Source data:
-=-=-
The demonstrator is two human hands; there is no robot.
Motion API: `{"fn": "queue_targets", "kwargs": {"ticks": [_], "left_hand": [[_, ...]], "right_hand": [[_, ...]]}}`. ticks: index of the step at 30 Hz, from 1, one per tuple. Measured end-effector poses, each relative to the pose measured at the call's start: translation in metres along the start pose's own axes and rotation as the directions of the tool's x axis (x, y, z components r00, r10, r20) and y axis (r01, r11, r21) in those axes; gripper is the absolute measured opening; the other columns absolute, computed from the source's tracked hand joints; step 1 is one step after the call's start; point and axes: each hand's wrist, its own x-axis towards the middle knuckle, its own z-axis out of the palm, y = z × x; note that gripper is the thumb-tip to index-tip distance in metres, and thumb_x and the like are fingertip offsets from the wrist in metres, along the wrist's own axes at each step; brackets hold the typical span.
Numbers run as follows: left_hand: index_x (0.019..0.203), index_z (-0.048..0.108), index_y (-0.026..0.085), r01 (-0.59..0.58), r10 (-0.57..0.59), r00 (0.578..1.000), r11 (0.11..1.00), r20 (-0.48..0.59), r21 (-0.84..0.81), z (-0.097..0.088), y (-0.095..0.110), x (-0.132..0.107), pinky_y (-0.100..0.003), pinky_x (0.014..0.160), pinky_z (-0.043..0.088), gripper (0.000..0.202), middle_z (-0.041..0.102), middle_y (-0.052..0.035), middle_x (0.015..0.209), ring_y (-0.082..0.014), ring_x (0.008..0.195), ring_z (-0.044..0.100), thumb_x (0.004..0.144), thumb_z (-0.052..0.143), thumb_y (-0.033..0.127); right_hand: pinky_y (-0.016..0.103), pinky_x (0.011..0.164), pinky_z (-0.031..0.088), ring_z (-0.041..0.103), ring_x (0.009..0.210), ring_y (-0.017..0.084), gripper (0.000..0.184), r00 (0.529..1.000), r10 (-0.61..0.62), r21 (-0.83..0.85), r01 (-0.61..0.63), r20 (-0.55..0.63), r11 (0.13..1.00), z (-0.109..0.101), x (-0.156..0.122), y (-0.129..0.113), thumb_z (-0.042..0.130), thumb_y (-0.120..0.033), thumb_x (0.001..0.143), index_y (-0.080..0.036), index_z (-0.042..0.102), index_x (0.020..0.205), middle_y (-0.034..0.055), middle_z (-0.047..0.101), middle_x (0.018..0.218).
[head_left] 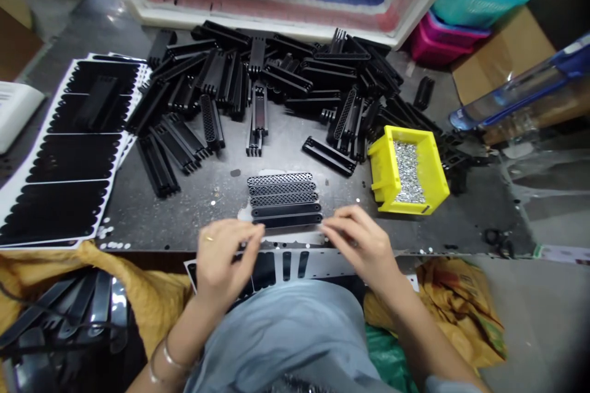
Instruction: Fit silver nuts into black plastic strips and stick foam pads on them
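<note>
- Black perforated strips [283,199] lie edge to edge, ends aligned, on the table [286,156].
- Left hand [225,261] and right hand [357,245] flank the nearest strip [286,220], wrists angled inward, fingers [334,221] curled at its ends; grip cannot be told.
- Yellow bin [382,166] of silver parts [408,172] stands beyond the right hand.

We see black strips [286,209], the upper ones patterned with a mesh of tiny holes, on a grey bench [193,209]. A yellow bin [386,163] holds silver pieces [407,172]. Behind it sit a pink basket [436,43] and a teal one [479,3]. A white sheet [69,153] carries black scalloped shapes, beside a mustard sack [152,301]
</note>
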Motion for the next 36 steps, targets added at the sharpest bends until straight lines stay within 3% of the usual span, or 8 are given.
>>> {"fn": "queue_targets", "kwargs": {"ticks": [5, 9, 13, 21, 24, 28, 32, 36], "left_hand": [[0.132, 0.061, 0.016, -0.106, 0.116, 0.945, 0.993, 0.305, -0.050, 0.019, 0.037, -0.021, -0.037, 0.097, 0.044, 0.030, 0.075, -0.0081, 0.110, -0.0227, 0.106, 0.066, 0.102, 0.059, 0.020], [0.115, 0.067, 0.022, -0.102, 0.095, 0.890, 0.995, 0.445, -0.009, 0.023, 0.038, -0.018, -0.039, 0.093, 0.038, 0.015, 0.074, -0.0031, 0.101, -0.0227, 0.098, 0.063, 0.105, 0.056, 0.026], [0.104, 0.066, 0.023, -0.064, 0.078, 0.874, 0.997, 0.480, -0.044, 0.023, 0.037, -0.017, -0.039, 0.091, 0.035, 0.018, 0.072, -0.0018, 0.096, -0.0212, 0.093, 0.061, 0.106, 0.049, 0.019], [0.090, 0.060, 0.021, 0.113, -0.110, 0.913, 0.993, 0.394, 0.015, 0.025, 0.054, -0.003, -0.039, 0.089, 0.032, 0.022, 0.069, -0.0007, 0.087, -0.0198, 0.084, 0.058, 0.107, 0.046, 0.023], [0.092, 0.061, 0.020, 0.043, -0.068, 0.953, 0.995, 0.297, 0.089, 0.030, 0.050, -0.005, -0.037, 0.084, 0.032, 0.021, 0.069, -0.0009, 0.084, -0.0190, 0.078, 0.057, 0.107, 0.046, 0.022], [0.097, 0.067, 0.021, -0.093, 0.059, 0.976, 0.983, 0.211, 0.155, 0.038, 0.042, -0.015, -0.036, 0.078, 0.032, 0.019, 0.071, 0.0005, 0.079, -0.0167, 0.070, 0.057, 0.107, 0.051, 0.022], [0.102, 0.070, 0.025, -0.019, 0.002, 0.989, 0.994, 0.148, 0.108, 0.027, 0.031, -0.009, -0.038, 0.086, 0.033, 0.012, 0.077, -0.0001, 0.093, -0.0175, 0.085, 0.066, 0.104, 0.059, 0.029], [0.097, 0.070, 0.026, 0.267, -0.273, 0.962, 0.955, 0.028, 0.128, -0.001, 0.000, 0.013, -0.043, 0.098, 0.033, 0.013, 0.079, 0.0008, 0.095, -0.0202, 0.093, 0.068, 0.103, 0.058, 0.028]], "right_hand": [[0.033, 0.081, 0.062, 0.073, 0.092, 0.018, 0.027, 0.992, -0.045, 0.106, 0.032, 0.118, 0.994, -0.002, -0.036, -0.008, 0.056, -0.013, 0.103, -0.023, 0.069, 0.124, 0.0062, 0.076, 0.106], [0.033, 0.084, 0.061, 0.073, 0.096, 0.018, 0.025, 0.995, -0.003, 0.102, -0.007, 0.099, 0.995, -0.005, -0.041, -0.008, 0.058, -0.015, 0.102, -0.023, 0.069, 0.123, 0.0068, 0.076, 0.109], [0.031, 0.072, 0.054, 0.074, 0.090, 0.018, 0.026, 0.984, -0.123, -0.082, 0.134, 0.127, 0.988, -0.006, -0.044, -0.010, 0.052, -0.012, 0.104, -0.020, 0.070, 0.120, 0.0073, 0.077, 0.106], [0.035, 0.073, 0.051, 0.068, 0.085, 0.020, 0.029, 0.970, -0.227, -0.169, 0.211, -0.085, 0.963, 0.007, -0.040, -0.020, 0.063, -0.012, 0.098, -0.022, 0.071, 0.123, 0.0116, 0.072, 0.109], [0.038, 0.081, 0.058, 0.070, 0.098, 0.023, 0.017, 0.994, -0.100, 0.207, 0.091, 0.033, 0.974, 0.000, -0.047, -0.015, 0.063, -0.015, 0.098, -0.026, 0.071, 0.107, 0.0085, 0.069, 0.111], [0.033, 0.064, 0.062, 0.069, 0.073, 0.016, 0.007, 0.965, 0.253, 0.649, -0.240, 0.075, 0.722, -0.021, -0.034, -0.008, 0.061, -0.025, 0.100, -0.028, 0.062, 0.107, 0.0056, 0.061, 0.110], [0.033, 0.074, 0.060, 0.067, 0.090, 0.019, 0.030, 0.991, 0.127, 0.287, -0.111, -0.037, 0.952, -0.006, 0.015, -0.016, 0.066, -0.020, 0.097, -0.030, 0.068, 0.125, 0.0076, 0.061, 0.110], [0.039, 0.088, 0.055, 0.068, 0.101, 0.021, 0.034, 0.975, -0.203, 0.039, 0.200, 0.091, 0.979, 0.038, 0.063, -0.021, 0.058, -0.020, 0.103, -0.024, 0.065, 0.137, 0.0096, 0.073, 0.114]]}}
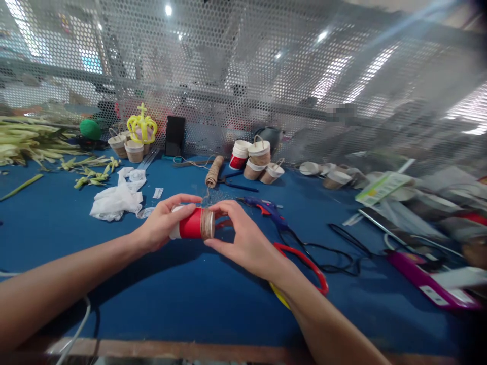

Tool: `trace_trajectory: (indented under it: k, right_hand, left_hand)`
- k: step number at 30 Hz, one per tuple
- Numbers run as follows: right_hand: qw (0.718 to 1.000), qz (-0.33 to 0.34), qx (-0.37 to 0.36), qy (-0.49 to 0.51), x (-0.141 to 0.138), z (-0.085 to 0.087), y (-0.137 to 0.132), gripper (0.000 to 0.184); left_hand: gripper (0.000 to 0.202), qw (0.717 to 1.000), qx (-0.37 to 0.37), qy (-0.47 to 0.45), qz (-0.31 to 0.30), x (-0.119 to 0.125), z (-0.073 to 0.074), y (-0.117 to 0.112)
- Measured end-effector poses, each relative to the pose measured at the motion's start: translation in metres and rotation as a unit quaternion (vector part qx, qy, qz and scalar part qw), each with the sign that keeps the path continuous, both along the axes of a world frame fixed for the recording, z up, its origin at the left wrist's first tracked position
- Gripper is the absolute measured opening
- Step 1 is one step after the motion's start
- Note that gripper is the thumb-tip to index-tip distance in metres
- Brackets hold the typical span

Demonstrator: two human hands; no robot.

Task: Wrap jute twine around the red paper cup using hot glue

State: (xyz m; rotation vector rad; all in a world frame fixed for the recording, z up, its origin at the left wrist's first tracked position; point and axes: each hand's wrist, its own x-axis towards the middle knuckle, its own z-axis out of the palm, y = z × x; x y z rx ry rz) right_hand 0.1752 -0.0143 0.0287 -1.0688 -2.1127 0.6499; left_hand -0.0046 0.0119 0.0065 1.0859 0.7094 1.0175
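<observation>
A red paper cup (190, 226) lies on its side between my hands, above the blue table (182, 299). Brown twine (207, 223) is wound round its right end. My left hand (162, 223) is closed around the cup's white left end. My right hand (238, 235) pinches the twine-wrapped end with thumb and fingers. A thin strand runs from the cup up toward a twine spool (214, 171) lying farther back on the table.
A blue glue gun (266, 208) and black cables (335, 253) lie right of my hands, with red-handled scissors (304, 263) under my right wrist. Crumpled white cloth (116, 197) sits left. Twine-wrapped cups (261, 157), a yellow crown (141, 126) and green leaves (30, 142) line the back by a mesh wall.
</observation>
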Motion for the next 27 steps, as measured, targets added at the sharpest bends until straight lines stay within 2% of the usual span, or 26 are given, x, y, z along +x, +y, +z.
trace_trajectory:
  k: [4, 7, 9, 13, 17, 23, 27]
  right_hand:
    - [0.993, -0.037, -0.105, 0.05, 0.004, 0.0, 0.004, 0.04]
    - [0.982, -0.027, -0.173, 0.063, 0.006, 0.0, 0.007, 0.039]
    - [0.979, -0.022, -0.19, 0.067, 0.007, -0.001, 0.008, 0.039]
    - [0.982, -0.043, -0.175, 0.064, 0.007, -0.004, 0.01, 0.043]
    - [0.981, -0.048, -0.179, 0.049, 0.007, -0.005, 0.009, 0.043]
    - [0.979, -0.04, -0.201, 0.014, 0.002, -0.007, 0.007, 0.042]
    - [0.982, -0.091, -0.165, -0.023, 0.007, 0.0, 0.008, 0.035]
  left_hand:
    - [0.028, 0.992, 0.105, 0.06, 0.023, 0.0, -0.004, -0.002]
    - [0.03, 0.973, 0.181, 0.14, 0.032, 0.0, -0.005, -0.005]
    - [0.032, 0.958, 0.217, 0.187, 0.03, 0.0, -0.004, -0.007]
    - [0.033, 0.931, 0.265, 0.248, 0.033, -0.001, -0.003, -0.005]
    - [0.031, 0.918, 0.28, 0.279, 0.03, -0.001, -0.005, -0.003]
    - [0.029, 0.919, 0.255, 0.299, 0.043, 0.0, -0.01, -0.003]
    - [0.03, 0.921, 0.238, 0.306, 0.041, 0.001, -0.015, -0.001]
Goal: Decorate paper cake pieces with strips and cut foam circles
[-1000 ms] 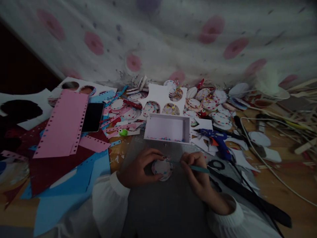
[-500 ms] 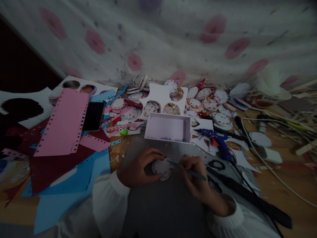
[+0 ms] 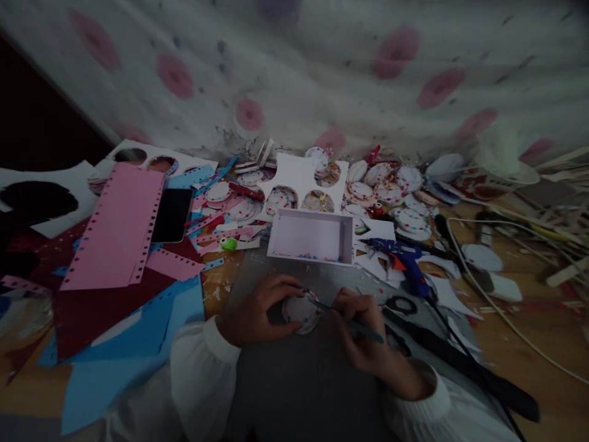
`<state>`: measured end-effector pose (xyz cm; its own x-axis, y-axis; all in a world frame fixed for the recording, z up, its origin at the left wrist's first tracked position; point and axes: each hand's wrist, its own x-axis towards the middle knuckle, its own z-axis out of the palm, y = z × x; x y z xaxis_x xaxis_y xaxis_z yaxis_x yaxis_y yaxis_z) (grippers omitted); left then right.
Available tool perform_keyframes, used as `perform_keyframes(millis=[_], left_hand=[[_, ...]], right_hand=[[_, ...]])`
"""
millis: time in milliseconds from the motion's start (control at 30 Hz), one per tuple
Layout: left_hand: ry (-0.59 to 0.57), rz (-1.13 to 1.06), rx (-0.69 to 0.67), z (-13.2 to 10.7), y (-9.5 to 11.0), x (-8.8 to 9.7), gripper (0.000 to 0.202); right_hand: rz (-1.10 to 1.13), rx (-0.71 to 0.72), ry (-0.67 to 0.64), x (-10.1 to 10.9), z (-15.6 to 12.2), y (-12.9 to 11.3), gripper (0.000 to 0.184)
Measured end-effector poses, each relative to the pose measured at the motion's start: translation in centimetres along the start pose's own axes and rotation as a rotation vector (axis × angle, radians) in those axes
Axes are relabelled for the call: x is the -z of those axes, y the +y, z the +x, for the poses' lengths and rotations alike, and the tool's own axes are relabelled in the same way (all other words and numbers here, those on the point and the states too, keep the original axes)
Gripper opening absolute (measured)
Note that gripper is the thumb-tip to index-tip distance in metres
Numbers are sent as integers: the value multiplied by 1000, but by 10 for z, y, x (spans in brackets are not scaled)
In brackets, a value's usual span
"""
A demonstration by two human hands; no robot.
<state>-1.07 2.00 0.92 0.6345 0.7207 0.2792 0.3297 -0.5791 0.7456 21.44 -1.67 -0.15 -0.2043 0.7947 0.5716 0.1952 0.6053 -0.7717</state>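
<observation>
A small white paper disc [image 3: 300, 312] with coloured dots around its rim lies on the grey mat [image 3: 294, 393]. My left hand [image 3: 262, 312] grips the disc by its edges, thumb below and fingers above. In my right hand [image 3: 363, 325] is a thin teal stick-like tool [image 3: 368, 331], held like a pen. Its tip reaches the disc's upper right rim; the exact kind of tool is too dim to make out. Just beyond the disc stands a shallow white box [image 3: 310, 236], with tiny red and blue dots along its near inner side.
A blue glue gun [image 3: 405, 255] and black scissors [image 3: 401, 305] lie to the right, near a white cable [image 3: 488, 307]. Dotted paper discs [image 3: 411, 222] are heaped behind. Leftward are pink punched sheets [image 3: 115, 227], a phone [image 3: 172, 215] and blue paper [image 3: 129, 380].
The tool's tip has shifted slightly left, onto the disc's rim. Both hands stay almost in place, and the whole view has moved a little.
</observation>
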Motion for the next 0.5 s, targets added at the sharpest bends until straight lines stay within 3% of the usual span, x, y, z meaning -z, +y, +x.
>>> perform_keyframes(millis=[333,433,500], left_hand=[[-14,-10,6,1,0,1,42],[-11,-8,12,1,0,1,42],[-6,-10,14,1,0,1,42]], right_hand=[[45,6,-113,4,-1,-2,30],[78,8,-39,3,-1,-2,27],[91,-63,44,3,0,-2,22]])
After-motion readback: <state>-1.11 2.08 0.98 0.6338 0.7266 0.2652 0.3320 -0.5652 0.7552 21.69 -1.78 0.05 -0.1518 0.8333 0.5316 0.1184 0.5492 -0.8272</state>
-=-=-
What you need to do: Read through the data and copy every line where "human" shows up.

Written solution:
The demonstrator is two human hands; there is no robot.
Demonstrator: two human hands; no robot.
A demonstration by two human hands; no robot.

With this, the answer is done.